REQUIRED WORK: Transcribe exactly, and only, the lines from the one containing "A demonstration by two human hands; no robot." through the last line of the data.

THE DATA:

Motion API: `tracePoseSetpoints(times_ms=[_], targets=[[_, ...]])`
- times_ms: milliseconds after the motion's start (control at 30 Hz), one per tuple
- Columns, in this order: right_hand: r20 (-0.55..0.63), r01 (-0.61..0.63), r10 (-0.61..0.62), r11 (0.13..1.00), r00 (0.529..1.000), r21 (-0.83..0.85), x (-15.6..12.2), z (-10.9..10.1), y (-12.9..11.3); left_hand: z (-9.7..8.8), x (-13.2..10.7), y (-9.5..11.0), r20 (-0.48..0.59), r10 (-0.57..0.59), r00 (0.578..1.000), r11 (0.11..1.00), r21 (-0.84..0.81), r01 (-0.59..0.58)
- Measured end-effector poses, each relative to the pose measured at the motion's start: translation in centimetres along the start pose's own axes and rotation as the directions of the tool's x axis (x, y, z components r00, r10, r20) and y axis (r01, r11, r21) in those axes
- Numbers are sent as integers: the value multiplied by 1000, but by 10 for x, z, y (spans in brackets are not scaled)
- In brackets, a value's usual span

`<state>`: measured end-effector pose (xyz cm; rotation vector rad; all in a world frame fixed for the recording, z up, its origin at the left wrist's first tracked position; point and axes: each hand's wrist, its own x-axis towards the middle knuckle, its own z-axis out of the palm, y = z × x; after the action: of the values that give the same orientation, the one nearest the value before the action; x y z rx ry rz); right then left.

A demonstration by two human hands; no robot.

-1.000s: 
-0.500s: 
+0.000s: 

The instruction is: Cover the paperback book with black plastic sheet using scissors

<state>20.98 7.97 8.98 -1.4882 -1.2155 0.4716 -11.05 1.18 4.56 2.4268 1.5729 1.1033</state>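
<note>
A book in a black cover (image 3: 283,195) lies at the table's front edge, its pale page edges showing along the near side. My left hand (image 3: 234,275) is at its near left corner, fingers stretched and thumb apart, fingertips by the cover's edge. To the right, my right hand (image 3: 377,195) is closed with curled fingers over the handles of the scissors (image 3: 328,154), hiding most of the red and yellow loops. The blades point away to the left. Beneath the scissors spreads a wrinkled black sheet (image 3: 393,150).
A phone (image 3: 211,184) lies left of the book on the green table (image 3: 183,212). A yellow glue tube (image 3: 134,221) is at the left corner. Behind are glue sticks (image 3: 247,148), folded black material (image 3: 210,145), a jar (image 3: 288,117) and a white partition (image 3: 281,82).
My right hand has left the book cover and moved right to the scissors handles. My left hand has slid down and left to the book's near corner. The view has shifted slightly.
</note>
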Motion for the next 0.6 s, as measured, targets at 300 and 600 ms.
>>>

YOUR SOLUTION:
A demonstration by two human hands; no robot.

-1.000s: 
-0.500s: 
+0.000s: 

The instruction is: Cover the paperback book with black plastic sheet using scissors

<state>20.98 7.97 8.98 -1.4882 -1.2155 0.4716 -11.05 1.18 4.56 2.4268 1.5729 1.1033</state>
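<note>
A book in a black cover (image 3: 283,195) lies at the table's front edge, its pale page edges showing along the near side. My left hand (image 3: 234,275) is at its near left corner, fingers stretched and thumb apart, fingertips by the cover's edge. To the right, my right hand (image 3: 377,195) is closed with curled fingers over the handles of the scissors (image 3: 328,154), hiding most of the red and yellow loops. The blades point away to the left. Beneath the scissors spreads a wrinkled black sheet (image 3: 393,150).
A phone (image 3: 211,184) lies left of the book on the green table (image 3: 183,212). A yellow glue tube (image 3: 134,221) is at the left corner. Behind are glue sticks (image 3: 247,148), folded black material (image 3: 210,145), a jar (image 3: 288,117) and a white partition (image 3: 281,82).
My right hand has left the book cover and moved right to the scissors handles. My left hand has slid down and left to the book's near corner. The view has shifted slightly.
</note>
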Motion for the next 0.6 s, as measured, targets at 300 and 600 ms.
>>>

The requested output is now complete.